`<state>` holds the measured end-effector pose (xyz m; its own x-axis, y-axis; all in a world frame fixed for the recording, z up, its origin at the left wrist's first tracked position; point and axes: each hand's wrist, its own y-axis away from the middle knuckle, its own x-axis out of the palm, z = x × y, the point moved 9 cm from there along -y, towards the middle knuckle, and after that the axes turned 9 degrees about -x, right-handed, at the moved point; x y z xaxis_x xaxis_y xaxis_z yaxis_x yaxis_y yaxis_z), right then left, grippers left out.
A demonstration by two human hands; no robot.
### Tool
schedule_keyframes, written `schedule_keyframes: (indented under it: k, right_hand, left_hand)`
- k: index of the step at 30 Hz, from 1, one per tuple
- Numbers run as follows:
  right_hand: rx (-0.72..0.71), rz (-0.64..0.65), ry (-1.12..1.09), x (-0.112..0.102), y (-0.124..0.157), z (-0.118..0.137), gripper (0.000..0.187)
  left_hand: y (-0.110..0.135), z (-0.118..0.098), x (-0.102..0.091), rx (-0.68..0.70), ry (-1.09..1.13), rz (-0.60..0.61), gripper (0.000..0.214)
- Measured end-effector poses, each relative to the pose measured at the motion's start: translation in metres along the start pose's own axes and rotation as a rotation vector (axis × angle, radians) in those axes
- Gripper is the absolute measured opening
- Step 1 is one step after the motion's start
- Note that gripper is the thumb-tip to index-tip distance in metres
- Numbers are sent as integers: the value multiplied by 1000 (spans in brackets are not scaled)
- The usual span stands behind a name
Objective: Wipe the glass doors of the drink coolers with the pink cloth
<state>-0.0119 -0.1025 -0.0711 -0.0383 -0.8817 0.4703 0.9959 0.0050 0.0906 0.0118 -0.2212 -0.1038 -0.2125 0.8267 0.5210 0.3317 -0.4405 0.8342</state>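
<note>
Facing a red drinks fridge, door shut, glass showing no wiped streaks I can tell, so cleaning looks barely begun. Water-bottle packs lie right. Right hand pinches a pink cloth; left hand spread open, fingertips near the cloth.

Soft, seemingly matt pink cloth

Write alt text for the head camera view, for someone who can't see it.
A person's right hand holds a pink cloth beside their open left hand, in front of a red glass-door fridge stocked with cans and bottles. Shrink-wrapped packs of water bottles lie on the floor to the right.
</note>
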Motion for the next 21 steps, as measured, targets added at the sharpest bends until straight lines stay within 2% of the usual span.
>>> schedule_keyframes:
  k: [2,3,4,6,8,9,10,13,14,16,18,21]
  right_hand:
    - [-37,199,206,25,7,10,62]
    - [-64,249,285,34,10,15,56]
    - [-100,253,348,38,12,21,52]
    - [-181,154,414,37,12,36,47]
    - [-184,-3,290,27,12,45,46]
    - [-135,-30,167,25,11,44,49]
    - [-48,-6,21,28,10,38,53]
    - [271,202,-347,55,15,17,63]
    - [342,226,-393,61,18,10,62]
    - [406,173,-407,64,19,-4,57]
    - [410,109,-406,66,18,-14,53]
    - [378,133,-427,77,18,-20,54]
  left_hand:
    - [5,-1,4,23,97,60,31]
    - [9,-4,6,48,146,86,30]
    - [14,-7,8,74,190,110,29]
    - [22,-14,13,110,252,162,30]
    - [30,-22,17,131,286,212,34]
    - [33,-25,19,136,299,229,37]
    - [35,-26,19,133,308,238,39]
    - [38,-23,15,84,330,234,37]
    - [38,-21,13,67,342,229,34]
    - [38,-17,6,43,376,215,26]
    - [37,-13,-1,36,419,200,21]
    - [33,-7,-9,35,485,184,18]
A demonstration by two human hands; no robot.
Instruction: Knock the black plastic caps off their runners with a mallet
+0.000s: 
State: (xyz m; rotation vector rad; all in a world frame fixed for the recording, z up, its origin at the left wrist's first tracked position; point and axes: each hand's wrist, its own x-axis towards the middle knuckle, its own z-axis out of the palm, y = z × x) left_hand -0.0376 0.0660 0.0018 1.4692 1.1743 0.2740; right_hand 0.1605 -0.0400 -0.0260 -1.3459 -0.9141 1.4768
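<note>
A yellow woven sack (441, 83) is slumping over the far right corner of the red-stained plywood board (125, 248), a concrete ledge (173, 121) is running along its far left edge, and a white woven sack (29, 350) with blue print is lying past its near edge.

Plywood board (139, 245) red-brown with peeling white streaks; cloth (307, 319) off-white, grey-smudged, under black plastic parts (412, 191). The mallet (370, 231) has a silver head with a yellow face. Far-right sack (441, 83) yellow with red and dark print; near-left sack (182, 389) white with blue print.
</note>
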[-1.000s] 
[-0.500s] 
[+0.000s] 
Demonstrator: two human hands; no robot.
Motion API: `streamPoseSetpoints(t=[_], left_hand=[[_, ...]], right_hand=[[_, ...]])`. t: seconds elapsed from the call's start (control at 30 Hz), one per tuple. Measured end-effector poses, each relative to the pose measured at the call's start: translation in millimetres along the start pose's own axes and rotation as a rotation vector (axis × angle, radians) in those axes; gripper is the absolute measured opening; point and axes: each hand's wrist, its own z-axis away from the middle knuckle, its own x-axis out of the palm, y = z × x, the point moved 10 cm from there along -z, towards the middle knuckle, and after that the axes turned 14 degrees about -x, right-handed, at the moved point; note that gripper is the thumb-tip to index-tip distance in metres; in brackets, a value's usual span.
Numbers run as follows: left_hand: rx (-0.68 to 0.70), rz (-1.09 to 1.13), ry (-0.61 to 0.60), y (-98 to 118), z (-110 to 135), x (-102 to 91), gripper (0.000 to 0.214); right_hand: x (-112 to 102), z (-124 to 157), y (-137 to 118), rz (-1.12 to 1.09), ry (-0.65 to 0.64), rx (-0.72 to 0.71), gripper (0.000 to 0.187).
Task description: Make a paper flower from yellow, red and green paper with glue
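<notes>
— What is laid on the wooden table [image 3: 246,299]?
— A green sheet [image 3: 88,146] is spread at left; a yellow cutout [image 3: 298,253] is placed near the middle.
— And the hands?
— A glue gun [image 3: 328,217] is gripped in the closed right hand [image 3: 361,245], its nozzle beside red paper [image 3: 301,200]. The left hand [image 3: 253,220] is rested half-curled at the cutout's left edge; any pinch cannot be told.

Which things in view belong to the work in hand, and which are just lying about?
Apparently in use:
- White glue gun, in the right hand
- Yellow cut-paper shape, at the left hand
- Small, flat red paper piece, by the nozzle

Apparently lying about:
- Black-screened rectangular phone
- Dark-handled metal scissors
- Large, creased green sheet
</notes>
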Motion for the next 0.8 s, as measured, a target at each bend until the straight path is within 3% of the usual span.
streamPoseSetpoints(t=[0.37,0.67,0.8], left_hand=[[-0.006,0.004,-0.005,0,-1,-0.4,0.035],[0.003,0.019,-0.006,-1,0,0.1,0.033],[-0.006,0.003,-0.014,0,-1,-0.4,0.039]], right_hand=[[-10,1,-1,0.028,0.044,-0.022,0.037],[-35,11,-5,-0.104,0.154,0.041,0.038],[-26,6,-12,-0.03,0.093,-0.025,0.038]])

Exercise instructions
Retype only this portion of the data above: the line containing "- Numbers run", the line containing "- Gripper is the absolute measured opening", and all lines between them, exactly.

Your response
- Numbers run as follows:
  right_hand: rx (-0.72..0.71), rz (-0.64..0.65), ry (-1.12..1.09), x (-0.112..0.102), y (-0.124..0.157), z (-0.118..0.137), gripper (0.000..0.187)
  left_hand: y (-0.110..0.135), z (-0.118..0.098), x (-0.102..0.091), rx (-0.68..0.70), ry (-1.09..1.13), rz (-0.60..0.61), gripper (0.000..0.214)
- Measured end-effector poses, each relative to the pose measured at the motion's start: translation in metres along the start pose's own axes and rotation as a rotation vector (axis × angle, radians) in those axes
- Gripper is the absolute measured opening

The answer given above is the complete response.